What about the “misinformation?” One of the principal objections voiced by abortion advocates is that pregnancy resource centers promote unproven and dangerous clinical practices such as abortion pill reversal.    

It seems that abortion proponents don’t even want to acknowledge that women are sometimes ambivalent about abortion and regret their decision. They would have you believe that all women are (or should be) proud of their abortion decision. That simply is not the reality. They ignore the fact that thousands of women have already pursued abortion pill reversal to mitigate the effects of the first of the two-drug medication abortion regimen.  

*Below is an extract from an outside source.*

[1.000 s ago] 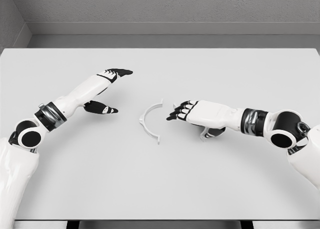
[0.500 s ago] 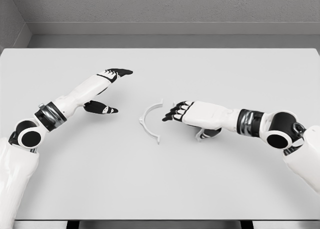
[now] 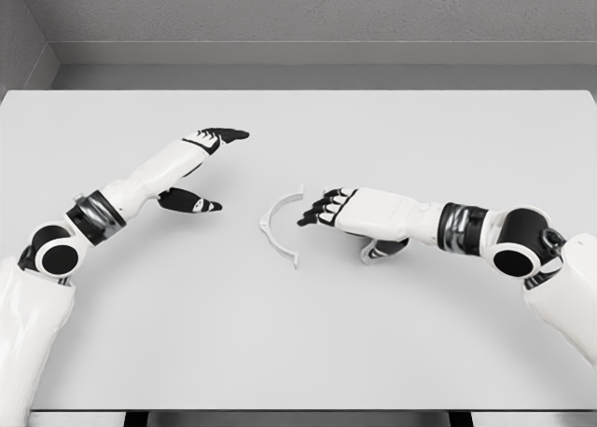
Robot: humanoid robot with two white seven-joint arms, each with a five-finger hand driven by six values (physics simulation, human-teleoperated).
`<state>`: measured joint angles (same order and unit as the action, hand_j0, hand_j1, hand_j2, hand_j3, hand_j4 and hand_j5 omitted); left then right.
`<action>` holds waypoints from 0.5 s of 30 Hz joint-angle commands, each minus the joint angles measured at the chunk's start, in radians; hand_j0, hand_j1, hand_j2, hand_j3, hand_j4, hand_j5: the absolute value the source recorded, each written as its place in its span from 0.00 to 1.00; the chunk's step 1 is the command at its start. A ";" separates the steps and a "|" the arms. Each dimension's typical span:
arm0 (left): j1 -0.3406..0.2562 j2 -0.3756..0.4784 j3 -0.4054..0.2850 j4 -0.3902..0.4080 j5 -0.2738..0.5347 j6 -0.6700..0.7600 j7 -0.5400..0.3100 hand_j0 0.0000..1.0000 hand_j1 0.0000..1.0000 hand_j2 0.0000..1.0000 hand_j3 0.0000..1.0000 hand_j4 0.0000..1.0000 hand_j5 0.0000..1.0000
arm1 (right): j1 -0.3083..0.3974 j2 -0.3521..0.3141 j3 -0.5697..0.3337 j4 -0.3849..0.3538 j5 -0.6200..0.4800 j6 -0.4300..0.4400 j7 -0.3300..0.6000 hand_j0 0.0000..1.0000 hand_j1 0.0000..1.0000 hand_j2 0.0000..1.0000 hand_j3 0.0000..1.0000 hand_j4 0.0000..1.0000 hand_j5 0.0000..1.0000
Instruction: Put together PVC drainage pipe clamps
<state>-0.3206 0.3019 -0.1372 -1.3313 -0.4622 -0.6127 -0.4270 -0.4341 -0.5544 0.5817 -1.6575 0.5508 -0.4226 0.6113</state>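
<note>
I have the clamp half (image 3: 278, 226), a thin white half-ring, lying flat near the middle of the counter (image 3: 298, 352). Its open side faces right, toward my right robot hand (image 3: 328, 209), and its two ends sit one above the other in the head view, so its long axis runs roughly away from me, tilted a little.

My right robot hand is the nearer one by far. Its dark fingertips (image 3: 308, 220) point left into the mouth of the arc, just beside the inner curve; I can't tell whether they touch it. The fingers are loosely extended and grasp nothing, with the thumb tucked under the palm.

My left robot hand (image 3: 191, 171) is well apart, up and to the left of the ring, fingers spread with the thumb hanging low, also empty.

I judge the coming move to be a short reach leftward with the right hand to pinch the band. There is open counter on every side of the ring, and the counter's edges are far from it, so a nudge shouldn't send it over.
</note>
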 commanded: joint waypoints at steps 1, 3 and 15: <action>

You can start to understand the ambivalence when you realize that abortion decisions often don’t reflect a free “choice.” Women frequently feel restrained by their financial situation or are pressured to choose abortion. For a small minority of patients who have taken the first pill, mifepristone, the feelings of regret are immediate, and they seek ways to reverse what they perceive as a horribly wrong decision. Abortion pill reversal was developed as an option for these women.  

The science behind the abortion pill reversal protocol is sound. There is a biologically plausible mechanism – mifepristone competes with progesterone for the progesterone receptors in the uterus that are instrumental in sustaining the pregnancy. By flooding the uterus with high-dose natural progesterone, the adverse effect of mifepristone can be reduced, and the chances of a continuing pregnancy increased.

There is animal-research support for this mechanism. There was also inadvertent proof of the principle demonstrated by a multinational, randomized study that utilized a different progestin agent, medroxyprogesterone. When administered at the same time as mifepristone in an abortion, women who received the progestin were four times as likely to have a continuing pregnancy.   

There have been several small case series that have demonstrated the efficacy of the abortion pill reversal protocol. The largest case series using the abortion pill reversal protocol involved 754 women. Compared to historic controls, abortion pill reversal doubled the chances that a woman would have a continued pregnancy (64-68%) after ingestion of mifepristone, but before taking the second abortion pill, misoprostol.  

The only randomized, placebo-controlled trial of abortion pill reversal was stopped prematurely due to safety concerns and was too small to render statistically significant conclusions. However, compared to a placebo, abortion pill reversal doubled the likelihood of an ongoing pregnancy. Not utilizing the abortion pill reversal protocol was associated with an increased risk for surgical intervention and transfusion.  


The use of progesterone to prevent pregnancy loss in obstetrics is not unique. Progesterone has been widely used and demonstrated to be safe and effective in cases of threatened miscarriage in women with previous miscarriages. It is also utilized to support pregnancies using in vitro fertilization.    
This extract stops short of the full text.